§ **EXERCISE AIM**
Please copy, exactly as they appear below, the lines from the one containing "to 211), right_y" through the one containing "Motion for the".

§ **DATA SECTION**
==*==

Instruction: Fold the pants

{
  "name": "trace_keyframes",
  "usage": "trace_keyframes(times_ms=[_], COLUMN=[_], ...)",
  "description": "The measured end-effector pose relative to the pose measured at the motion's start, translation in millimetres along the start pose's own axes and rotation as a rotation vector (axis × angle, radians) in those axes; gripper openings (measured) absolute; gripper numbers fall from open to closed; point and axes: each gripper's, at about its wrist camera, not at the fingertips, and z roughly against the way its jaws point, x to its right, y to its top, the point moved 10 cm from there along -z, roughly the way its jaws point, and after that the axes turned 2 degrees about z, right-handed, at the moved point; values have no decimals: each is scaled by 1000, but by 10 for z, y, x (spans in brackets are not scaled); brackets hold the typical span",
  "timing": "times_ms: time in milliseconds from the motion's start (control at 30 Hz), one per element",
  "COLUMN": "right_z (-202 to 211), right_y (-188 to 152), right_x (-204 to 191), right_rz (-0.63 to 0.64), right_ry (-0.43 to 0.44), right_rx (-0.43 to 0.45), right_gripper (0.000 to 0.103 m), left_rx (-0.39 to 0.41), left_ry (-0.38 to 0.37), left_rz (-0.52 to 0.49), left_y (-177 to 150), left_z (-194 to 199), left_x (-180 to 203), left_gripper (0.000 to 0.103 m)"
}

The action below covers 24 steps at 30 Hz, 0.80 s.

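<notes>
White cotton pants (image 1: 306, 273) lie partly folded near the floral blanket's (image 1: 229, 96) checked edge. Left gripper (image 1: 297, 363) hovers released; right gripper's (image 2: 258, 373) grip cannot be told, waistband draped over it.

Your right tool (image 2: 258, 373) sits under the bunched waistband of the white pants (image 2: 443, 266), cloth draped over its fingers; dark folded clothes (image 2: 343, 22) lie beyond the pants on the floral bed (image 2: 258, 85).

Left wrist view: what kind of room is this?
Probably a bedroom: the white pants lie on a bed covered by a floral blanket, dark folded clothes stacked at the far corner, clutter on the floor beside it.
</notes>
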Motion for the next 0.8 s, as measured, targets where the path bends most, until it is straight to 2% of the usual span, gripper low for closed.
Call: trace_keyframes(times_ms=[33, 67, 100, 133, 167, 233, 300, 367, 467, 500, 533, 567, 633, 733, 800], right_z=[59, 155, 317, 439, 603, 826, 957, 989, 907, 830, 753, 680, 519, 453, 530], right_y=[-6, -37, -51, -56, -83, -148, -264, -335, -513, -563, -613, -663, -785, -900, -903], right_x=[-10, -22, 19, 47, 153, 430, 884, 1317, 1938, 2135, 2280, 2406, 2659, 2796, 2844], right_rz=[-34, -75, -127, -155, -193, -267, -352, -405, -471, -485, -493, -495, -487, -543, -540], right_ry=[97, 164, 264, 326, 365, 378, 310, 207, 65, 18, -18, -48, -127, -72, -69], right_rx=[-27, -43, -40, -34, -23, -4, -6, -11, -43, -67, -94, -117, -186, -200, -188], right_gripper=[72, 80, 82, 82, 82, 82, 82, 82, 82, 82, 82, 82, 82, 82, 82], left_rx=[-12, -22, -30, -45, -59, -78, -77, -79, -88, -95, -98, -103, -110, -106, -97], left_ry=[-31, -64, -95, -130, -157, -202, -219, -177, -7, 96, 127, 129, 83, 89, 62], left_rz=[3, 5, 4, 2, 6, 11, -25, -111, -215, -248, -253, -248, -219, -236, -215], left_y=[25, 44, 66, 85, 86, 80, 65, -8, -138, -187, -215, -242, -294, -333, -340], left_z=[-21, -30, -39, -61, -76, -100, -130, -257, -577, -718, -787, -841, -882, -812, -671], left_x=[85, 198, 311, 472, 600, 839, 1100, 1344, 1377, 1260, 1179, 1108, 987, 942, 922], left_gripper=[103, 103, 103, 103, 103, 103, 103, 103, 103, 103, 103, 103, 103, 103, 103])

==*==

§ **ANSWER AREA**
  "COLUMN": "right_z (-202 to 211), right_y (-188 to 152), right_x (-204 to 191), right_rz (-0.63 to 0.64), right_ry (-0.43 to 0.44), right_rx (-0.43 to 0.45), right_gripper (0.000 to 0.103 m), left_rx (-0.39 to 0.41), left_ry (-0.38 to 0.37), left_rz (-0.52 to 0.49), left_y (-177 to 150), left_z (-194 to 199), left_x (-180 to 203), left_gripper (0.000 to 0.103 m)"
}

The action below covers 24 steps at 30 Hz, 0.80 s.

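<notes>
White cotton pants (image 1: 306, 273) lie partly folded near the floral blanket's (image 1: 229, 96) checked edge. Left gripper (image 1: 297, 363) hovers released; right gripper's (image 2: 258, 373) grip cannot be told, waistband draped over it.

Your right tool (image 2: 258, 373) sits under the bunched waistband of the white pants (image 2: 443, 266), cloth draped over its fingers; dark folded clothes (image 2: 343, 22) lie beyond the pants on the floral bed (image 2: 258, 85).

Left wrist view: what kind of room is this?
Probably a bedroom: the white pants lie on a bed covered by a floral blanket, dark folded clothes stacked at the far corner, clutter on the floor beside it.
</notes>
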Motion for the next 0.8 s, as measured, targets where the path bends most, until it is straight to 2% of the usual span, gripper low for closed.

Nothing else belongs in the output.